On 02/26/2013 07:47 PM, Lai Jiangshan wrote:
> On Mon, Feb 18, 2013 at 8:38 PM, Srivatsa S. Bhat
> <srivatsa.b...@linux.vnet.ibm.com> wrote:
>> Using global rwlocks as the backend for per-CPU rwlocks helps us avoid many
>> lock-ordering related problems (unlike per-cpu locks). However, global
>> rwlocks lead to unnecessary cache-line bouncing even when there are no
>> writers present, which can slow down the system needlessly.
> 
> per-CPU rwlocks(yours and mine) are the exactly same as rwlock_t in
> the view of lock dependency(except reader-C.S. can be nested in
> writer-C.S.)
> so they can deadlock in this order:
> 
> spin_lock(some_lock);                         percpu_write_lock_irqsave()
>                                               case CPU_DYING
> percpu_read_lock_irqsafe();   <---deadlock--->        spin_lock(some_lock);
> 

Yes, of course!

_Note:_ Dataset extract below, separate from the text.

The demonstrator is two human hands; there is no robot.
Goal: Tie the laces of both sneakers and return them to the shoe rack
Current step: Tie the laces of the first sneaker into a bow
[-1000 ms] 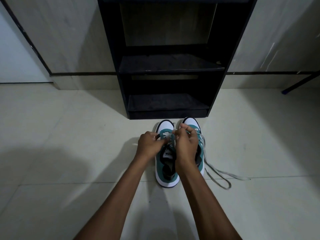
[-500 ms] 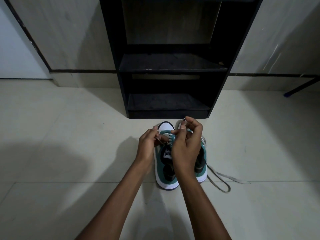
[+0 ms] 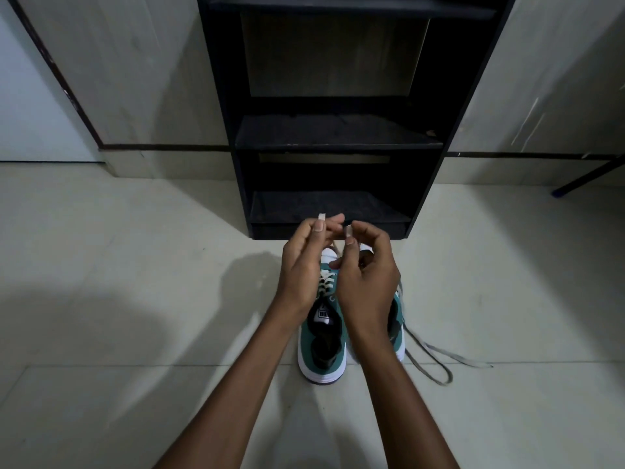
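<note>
- While both hands worked above the left sneaker (image 3: 323, 346), the head view showed the left hand (image 3: 301, 269) pinching one lace end (image 3: 321, 217) and the right hand (image 3: 367, 275) pinching the other (image 3: 347, 231), each drawn up taut, probably to set up the knot.
- Both sneakers stood side by side on the floor (image 3: 135, 299), toes toward the rack (image 3: 324, 137), close enough for an easy return to a shelf.
- Beside the right sneaker (image 3: 395, 333), its loose lace (image 3: 436, 363) trailed over the floor, so that shoe looked untied.
- Much of the right sneaker sat hidden behind the right wrist; where the held laces crossed was covered by the fingers, and dim light blurred the eyelets.
</note>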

But this is the most straight-forward of cases to fix,
because there are a well-defined number of CPU_DYING notifiers, and the fix
is to make the lock ordering same at both sides.

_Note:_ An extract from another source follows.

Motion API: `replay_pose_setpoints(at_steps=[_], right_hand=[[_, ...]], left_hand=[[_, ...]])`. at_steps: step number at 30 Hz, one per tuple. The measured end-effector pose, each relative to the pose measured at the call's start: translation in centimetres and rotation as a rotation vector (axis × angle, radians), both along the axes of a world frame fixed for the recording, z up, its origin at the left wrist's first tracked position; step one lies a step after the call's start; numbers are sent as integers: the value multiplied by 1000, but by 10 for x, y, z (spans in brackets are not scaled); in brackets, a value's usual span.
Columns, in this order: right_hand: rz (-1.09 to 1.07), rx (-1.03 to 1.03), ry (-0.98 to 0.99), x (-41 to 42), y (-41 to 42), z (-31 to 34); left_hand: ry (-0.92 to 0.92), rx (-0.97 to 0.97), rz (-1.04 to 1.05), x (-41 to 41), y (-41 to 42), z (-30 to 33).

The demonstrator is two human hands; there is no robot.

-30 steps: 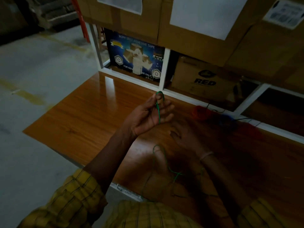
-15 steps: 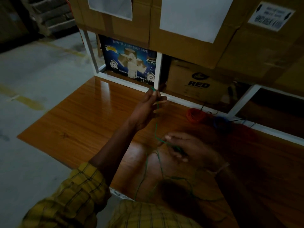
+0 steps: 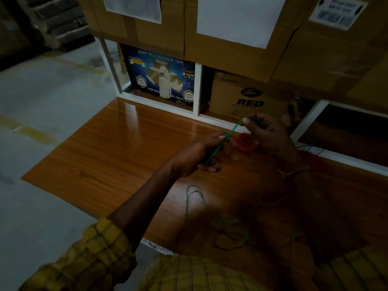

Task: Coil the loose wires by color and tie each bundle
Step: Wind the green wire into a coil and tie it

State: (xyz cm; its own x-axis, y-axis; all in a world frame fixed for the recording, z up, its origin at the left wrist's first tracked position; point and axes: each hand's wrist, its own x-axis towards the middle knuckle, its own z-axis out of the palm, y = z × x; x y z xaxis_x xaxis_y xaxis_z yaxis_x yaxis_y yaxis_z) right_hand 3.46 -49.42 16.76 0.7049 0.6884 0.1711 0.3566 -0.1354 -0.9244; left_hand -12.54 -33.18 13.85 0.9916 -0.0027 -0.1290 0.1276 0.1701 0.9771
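A thin green wire [image 3: 218,147] runs across the palm of my left hand [image 3: 201,153], which grips a few turns of it above the wooden table [image 3: 117,156]. My right hand [image 3: 266,135] pinches the same wire a little farther back and to the right, holding a short stretch taut between the two hands. Loose loops of the wire's remainder [image 3: 228,227] lie on the table near its front edge. A coiled red wire bundle [image 3: 244,143] lies on the table just behind my hands. Darker wires [image 3: 310,149] trail to the right of it, dim and hard to make out.
A white shelf frame [image 3: 198,89] stands along the table's back edge, holding a blue tape box [image 3: 159,76] and a brown carton [image 3: 249,97]. Large cardboard boxes [image 3: 235,36] are stacked above. Grey concrete floor [image 3: 42,101] lies to the left of the table.
My right hand rose from low over the table to behind and right of my left hand, drawing the green wire up. My left hand closed around the wire and turned.
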Motion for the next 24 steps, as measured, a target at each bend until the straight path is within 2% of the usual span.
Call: replay_pose_setpoints(at_steps=[3,7,11,14,16,19,22,24], right_hand=[[-92,-26,-77,-4,2,-16],[-48,-135,-80,-23,-6,-31],[88,-364,38,-60,-13,-37],[216,-432,85,-80,-18,-43],[318,-507,-9,-84,-20,-41],[474,-599,-132,-82,-26,-26],[623,-515,-13,-73,-40,-12],[634,-387,75,-65,-49,-4]], left_hand=[[-32,-195,-121,0,1,-2],[-103,-479,-243,-2,-1,2],[-182,-668,-122,4,-3,10],[-177,-782,-29,13,-5,8],[-149,-718,47,17,-9,5],[-100,-509,188,19,-17,4],[-43,-194,359,21,-12,-2],[-22,-4,388,21,-6,-5]])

The real challenge is with cases like below:

spin_lock(some_lock)                    percpu_read_lock_irqsafe()

percpu_read_lock_irqsafe()              spin_lock(some_lock)

The locking primitives (percpu_read_lock/unlock_irqsafe) have been explicitly
designed to keep cases like the above deadlock-free. Because, they ease
conversions from preempt_disable() to the new locking primitive without
lock-ordering headache.

> The lockdep can find out such dependency, but we must try our best to
> find out them before merge the patchset to mainline. We can  review
> all the code of cpu_disable() and CPU_DYING and fix this kinds of lock
> dependency, but it is not easy thing, it may be a long term project.
> 

:-)

That's exactly what I have done in this patchset, and that's why there
are 46 patches in this series! :-) I have run this patchset with lockdep
turned on, and verified that there are no locking problems due to the
conversion. I even posted out performance numbers from this patchset
(ie., in comparison to stop_machine), if you are curious...
http://article.gmane.org/gmane.linux.kernel/1435249

But yes, I'll have to re-verify this because of the new code that went in
during this merge window.

> ======
> And if there is any CPU_DYING code takes no locks and do some
> works(because they know they are called via stop_machine()) we need to
> add that locking code back if there is such code.(I don't know whether
> such code exist or not)
>

Yes, I explicitly verified this too. (I had mentioned this in the cover letter).